Um modo de aferir os humores na Rússia é observar a linguagem de uma recente lei proposta pelo presidente Putin e aprovada na Duma e que trata da questão da Acordo Rússia-EUA para Gestão e Disposição do Plutônio [orig. Russia-US Plutonium Management and Disposition Agreement (PMDA)]. Nesse caso, mais uma vez, os EUA não cumpriram obrigações geradas por tratado; e a Rússia agora cancelou o acordo. Interessante é a linguagem escolhida pelos russos para listar as condições sob as quais aceitariam voltar a participar nesse acordo e, basicamente, aceitariam retomas qualquer tipo de negociação que envolva armamentos:

– A redução da infraestrutura militar e do número de soldados dos EUA estacionados no território de estados-membros da OTAN que se uniram à aliança depois de 1º/9/2000, que devem voltar aos níveis em que estavam quando o acordo inicial foi firmado e se tornou vigente.

– O fim da política hostil dos EUA em relação à Rússia, que deve ser confirmada pela abolição da Lei Magnitsky de 2012 e das condições da Lei de Apoio à Liberdade da Ucrânia de 2014 que foram dirigidas contra a Rússia.

– A abolição de todas as sanções impostas pelos EUA contra pessoas físicas e jurídicas legais da Federação Russa.

– A compensação por todos os danos sofridos pela Rússia, por efeito da imposição de sanções.

– E os EUA que apresentem, o mais rapidamente possível, um plano claro para disposição de plutônio, coberto e aprovado pela PMDA.

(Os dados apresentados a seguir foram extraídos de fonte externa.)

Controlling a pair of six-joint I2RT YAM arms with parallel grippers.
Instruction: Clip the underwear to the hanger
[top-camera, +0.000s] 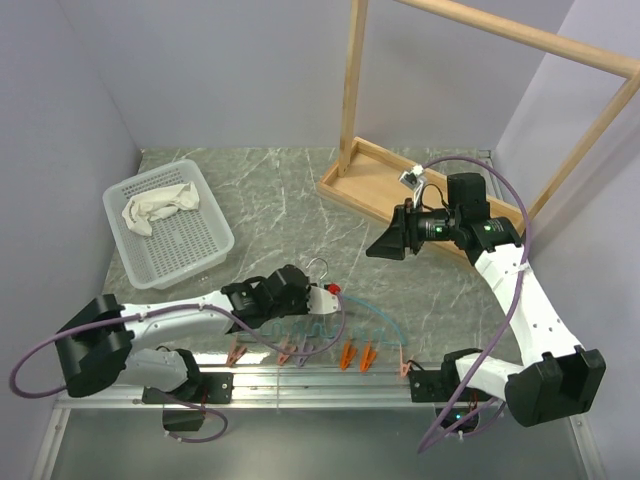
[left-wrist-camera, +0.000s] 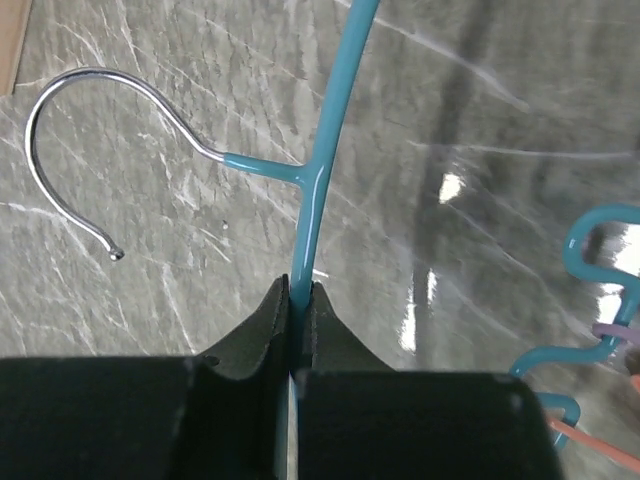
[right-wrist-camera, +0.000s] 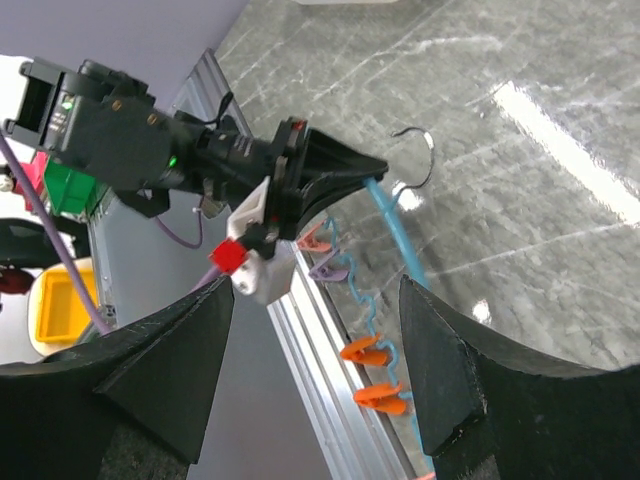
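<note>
The white underwear (top-camera: 155, 208) lies crumpled in the white perforated basket (top-camera: 205, 255) at the far left. The teal hanger (top-camera: 372, 306) lies flat near the table's front edge, its metal hook (top-camera: 318, 266) pointing away and its orange clips (top-camera: 357, 356) along the near side. My left gripper (top-camera: 322, 293) is shut on the hanger's arch just beside the hook; in the left wrist view the teal rod (left-wrist-camera: 318, 170) runs between the closed jaws of the gripper (left-wrist-camera: 300, 292). My right gripper (top-camera: 384, 246) is open and empty, held above the table to the right of the hanger. The right wrist view looks through the right gripper (right-wrist-camera: 315, 300) at the hanger (right-wrist-camera: 396, 232).
A big wooden rack frame (top-camera: 382, 186) stands at the back right, close behind the right gripper. An aluminium rail (top-camera: 300, 381) runs along the table's front edge, just below the clips. Grey walls close in the left and back.
</note>
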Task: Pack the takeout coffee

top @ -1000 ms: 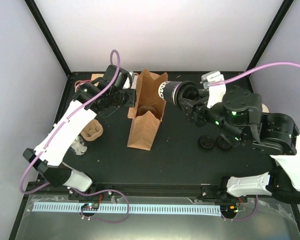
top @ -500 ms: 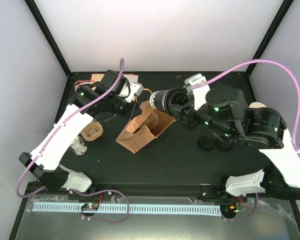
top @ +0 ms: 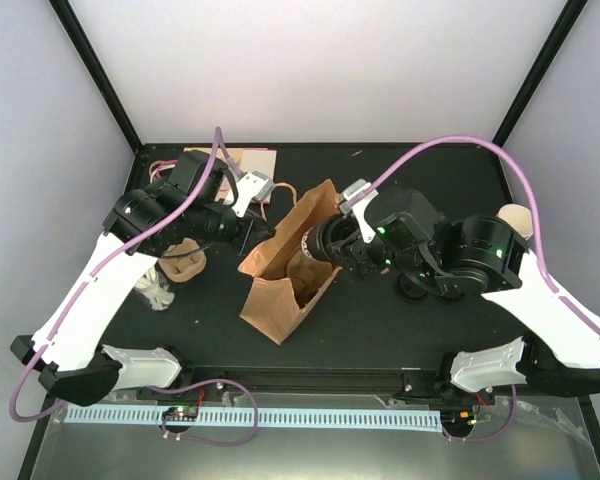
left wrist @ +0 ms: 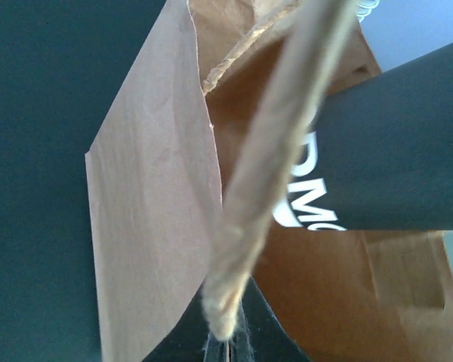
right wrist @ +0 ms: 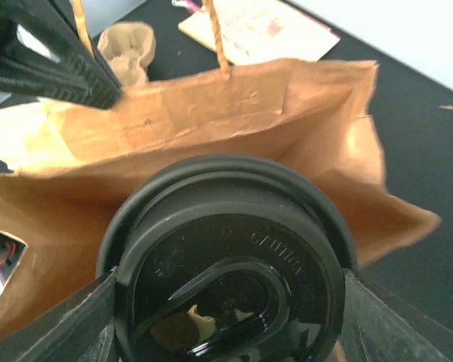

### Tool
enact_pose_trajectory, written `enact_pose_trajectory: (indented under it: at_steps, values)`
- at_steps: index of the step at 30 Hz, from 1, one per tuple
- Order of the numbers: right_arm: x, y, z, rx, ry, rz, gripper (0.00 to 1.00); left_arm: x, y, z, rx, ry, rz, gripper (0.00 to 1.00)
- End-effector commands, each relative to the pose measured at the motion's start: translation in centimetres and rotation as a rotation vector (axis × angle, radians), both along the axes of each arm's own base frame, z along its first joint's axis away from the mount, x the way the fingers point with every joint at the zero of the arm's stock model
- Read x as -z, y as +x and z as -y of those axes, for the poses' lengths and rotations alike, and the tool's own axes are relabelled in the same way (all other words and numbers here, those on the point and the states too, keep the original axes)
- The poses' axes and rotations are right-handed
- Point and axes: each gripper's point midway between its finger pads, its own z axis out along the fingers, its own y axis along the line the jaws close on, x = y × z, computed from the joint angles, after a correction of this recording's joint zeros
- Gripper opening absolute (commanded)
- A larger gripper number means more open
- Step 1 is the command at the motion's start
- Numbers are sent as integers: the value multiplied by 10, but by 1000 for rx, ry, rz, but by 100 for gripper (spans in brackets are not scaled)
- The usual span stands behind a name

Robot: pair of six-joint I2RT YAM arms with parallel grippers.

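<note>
Big change from a second ago: coffee cup [top: 318,243] no longer hanging off to the right but poked bottom-first into the mouth of the paper bag [top: 278,292], and bag itself dragged nearer and skewed. Reaching in from the right with the right gripper [top: 335,247], fingers spread wide and clamped either side of the black lid end. Stretched across from the left with the left gripper [top: 246,224], pinched tight on the bag's handle [left wrist: 275,166]. Can't tell from above how deep the cup sits, with the wrist and bag edge covering most of it.
</note>
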Motion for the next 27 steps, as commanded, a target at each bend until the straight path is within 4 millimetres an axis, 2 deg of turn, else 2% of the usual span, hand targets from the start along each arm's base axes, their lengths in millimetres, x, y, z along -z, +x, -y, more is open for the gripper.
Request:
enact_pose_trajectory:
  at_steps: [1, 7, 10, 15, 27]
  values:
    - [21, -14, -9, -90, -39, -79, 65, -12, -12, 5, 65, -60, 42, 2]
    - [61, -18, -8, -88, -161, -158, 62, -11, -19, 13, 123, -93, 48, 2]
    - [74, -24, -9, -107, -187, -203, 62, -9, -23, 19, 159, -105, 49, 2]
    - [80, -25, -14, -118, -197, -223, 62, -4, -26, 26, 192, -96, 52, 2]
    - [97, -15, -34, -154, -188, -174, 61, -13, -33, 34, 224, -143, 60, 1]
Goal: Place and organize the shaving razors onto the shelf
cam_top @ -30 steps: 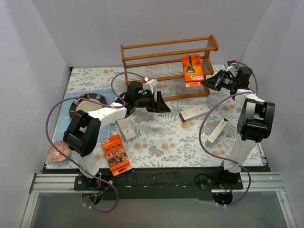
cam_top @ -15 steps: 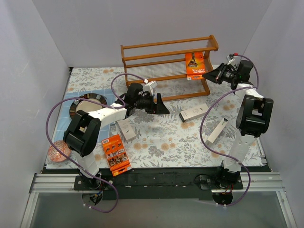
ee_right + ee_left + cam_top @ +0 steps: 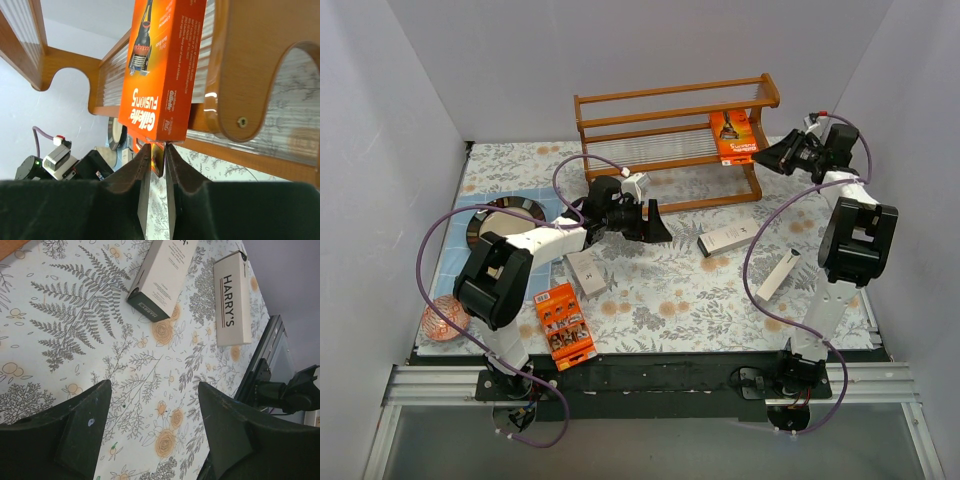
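- The right gripper (image 3: 156,156) has its fingers pinched shut on the bottom tab of an orange razor pack (image 3: 161,70). Held this way, the pack stands upright with its picture facing outward.
- That pack is at the right end of the shelf (image 3: 670,96), just inside the side frame (image 3: 255,75). I cannot tell which tier bears it.
- The left gripper (image 3: 152,395) hangs low over the counter (image 3: 650,292) with its fingers spread wide and empty, probably ready for the next pick.
- Not yet shelved: a white box (image 3: 730,239) right of centre, a slim box (image 3: 776,275) nearer, a third box (image 3: 586,272) left of centre, and the second orange pack (image 3: 564,325) near left.
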Controlling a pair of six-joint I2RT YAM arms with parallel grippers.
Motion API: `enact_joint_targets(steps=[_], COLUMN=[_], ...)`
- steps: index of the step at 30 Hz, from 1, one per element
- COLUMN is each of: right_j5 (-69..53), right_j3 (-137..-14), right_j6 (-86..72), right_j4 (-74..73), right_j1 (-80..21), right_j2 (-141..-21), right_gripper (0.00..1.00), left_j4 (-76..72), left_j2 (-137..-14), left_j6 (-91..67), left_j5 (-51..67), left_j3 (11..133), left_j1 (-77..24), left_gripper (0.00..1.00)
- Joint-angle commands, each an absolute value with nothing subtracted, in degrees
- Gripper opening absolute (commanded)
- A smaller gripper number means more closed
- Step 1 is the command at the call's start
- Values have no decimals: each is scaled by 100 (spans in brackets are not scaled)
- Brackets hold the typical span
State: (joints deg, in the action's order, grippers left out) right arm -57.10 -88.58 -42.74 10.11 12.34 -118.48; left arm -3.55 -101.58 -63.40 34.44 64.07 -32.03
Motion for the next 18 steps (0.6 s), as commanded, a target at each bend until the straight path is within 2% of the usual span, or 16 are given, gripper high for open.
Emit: enact_joint_targets(steps=[1, 11, 12, 15, 18], right_j5=[-5502, -5546, -5589, -5634, -5608], right_j3=[-9211, -8781, -8719, -8403, -7894], right_j6=[-4070, -4043, -4034, -3850, -3464], right_j4=[791, 817, 817, 616, 152], right_j1=[1362, 1371, 1380, 1415, 1503], right_j2=[-11769, -11593, -11445, -10989, -10418], right_gripper=[26, 38, 44, 47, 53], left_j4=[-193, -123, -71, 322, 885], left_j2=[-9835, -9589, -9519, -9256, -9010], left_j6=[-5986, -5959, -5942, -5706, -5529], left_j5=[3155, 3208, 3234, 3252, 3252], left_j3=[6355, 6153, 6126, 6082, 6065], left_j1=[-3155, -3041, -3006, -2857, -2489], left_gripper=[68, 68, 68, 67, 70])
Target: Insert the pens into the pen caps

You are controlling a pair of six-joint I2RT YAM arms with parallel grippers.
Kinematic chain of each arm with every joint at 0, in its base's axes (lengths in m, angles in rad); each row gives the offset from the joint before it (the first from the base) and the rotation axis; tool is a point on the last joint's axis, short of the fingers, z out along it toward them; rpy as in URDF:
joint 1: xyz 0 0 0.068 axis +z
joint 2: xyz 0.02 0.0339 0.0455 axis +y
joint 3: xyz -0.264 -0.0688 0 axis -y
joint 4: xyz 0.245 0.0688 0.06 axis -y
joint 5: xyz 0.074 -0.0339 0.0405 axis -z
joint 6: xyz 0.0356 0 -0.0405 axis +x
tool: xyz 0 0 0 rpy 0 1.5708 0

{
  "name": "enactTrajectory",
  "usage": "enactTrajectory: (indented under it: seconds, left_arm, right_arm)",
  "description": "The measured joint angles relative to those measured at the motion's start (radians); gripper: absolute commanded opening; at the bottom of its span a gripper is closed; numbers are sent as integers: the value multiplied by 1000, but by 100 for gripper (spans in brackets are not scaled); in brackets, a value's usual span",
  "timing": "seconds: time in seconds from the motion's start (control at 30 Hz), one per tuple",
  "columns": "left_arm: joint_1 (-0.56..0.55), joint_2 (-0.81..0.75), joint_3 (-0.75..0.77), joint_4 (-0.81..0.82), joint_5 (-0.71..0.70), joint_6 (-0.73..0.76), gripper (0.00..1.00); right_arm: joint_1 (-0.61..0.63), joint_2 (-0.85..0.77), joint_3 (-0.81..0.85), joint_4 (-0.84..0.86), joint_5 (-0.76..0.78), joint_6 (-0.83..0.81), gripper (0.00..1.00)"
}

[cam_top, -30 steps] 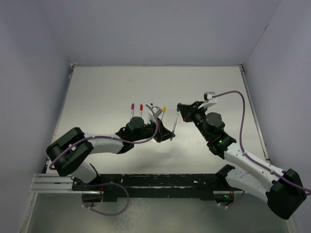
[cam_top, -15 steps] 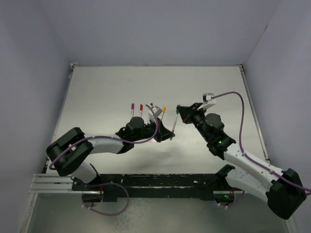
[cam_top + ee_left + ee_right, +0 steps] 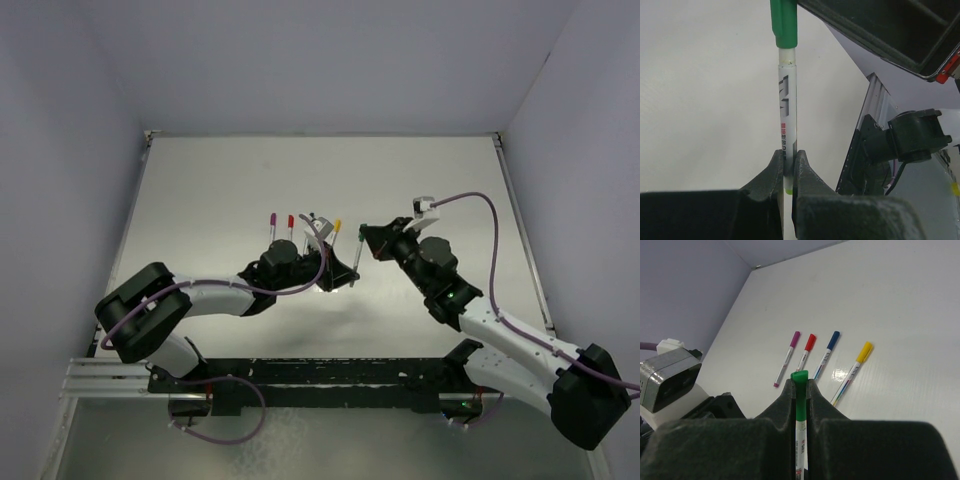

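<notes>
Capping step in hand, seemingly: left end effector clamped on pen barrel, right end effector pinching green cap on pen's tip just beyond the left one; nxt needs straight axial push, both aligned.

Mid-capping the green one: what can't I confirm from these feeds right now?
Left wrist: the green cap is cut off by the upper edge; the pen runs off the bottom edge inside the left tool.
Right wrist: the right tool covers where cap meets pen.
Top external: that joint is too small to read; the left arm covers the lower ends of the four capped pens.
</notes>
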Motion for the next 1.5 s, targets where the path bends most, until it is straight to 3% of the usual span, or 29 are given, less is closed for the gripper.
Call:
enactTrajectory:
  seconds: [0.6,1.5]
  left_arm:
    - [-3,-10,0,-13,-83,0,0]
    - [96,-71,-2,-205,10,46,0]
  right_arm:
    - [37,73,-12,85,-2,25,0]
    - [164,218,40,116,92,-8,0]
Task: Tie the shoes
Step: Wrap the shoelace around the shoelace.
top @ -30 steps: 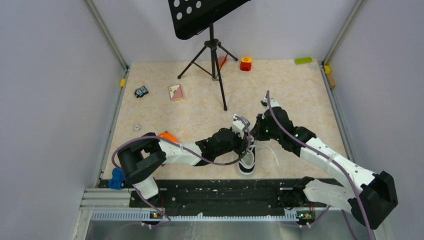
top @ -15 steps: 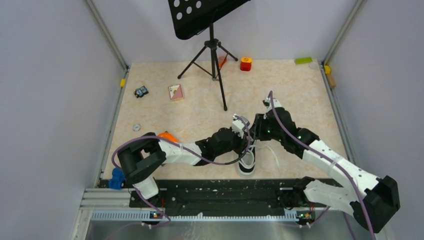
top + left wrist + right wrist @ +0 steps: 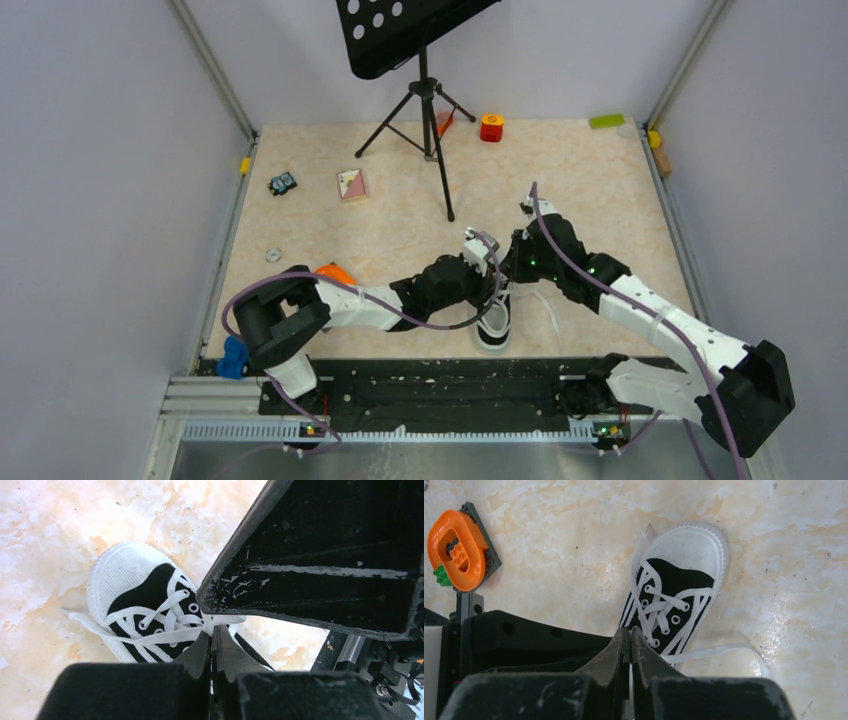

Ora... os russos não são doidos. Sabem muito bem que os EUA jamais aceitarão tais termos. Assim sendo, do que se trata aqui, realmente? Trata-se de um modo diplomático, mas absolutamente sem ambiguidades, muito claro, de dizer aos EUA exatamente o que disse o presidente filipino Duterte (e que Victoria Nuland disse – ao telefone – à União Europeia).


Melhor os norte-americanos começarem a prestar atenção. Tomem tento.*****

Um comentário:

Anônimo disse...

Mesmo que a Rússia tenha menor poder quantitativo não justifica que ela não consiga combater o EUA. A história nos mostra que a qualidade vale muito mais do a quantidade. E também a China apoiaria em números. Os EUA que se preparem.